Of course I played solitaire and minesweeper, but at this time I wasn't aware of the actual rules of minesweeper so all I did was clicking randomly.

Clumsy me

After getting into senior high school, and later, the StupiD University, I got more time of my own. I was able to play more than ever, but suddenly I found out I was too clumsy to play...

I tried...

  • osu! but I was so clumsy that I couldn't play even with a touchscreen at the lowest difficulty.
  • the Touhou project but I am so clumsy that I couldn't even make it through the normal difficulty of most releases. More on this later.
  • Minecraft but I was constantly killed by myself using custom potions
  • Snakebird but I was so dumb that I couldn't even make it through the fifth level.
  • Portal and Portal 2 but I always got stuck in infinite loops.
  • Neverball but I don't even know how to jump properly.

These games are actually playable for me:

  • Minesweeper: finally I am not clicking randomly anymore. I tried to be hardcore at this one but my highscores were capped at 130 seconds on hard. Not even close to 100 seconds.
  • 2048: once you get the trick, you can pass it infinity times.
  • Patience: although I have little patience, I play patience. If I got stuck, I just redeal.
  • Minecraft: still I was constantly killed by myself using custom potions.
  • sequels of BTD: these games suck and lags a lot.
  • chrome://dino: not really playable. I don't know what the fifth digit of the score is for because I can literally see nothing after reaching 2400.

Finally...

All of these leads to my current situation: I still play those "playable" games. For example I can reach round 100 in BMC with a level 35 city on most maps with ease and I can get to 4096 in 2048 without much effort, but I always suffer from a strong feeling of voidness [2] after stopping playing. I am unsure about the source of such feeling, but it is definitely related to playing games. The feeling is so strong that I often stuck for hours before I can actually start getting my jobs done.

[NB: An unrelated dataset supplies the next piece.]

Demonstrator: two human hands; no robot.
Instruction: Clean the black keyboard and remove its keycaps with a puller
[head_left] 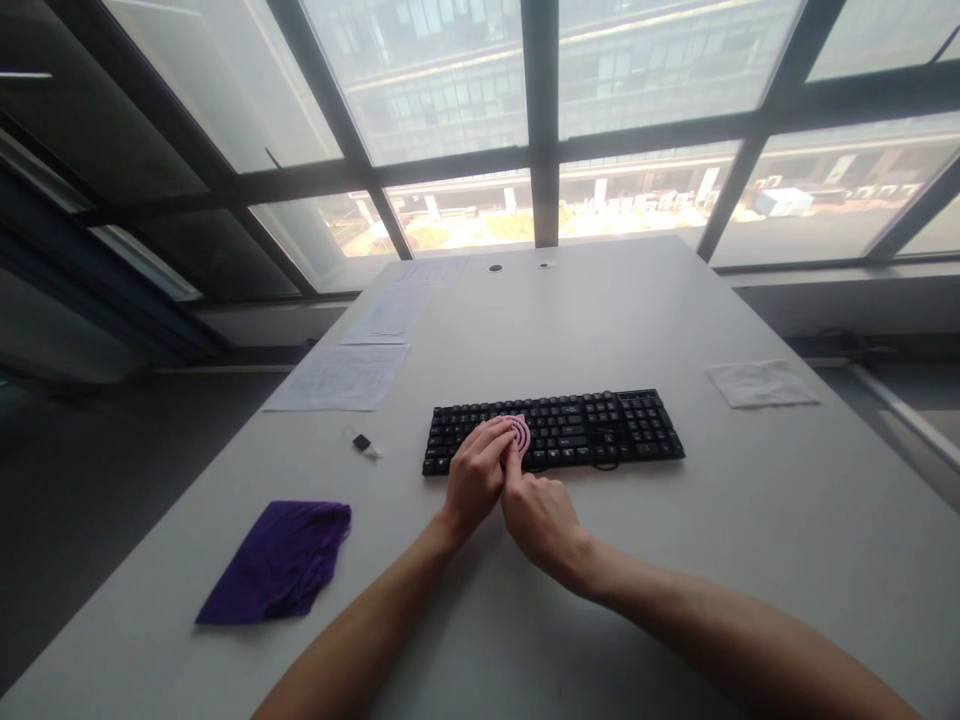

Probably due to the fear of creating more voidness, I refuse to learn playing a new game. Also I am gradually losing interest in the games I am still playing. This could be concerning because once I lost interest in every game I may be bored to death. All I can do now is to hope that I would have developed other interests to entertain myself then.

The Touhou project and Clumsy me cont'd

I came across this when I was in junior high school. At that time I thought this was merely girls shooting unknown substance while avoiding other unknown substance coming in all directions.

Later I found the music of this series interesting and started actually playing it. Before long I started adoring those cute [3] characters as well. I changed my wallpapers on all my devices to pictures of those characters so that I can see them everywhere. Also I my favourite playlists were replaced by the in-game music.

But all of these can't hide the fact that I suck at this game. I can't play through the Normal difficulty of most releases, some not even the Easy difficulty. This is probably due to some erroneous mechanics of my control system -- sometimes when my intent was to press a certain key, I may press another one instead. [4]Strangely this happens only when I am playing games, it seldom happens when I am typing. Just in case you are wondering, I type faster than most Chinese computer users, at around 330 cpm or 66 wpm. However this doesn't help me become a decent gamer.

What makes everything even worse is that I've got heart disease, making it impossible for me to play any games that require high tension or may cause great excitement. These games may really harm me.

Any advice on how to fix me is highly appreciated.



[1]: lit. "Magic Tower", an RPG game
[2]: Something like extreme boredom, but not exactly.
[3]: In a oriental way -- a Japonic way to be more specific
[4]: Also applicable to mouse clicks. When I try to activate a certain ability in BTD, I may find myself dying just because I was hitting the wrong button.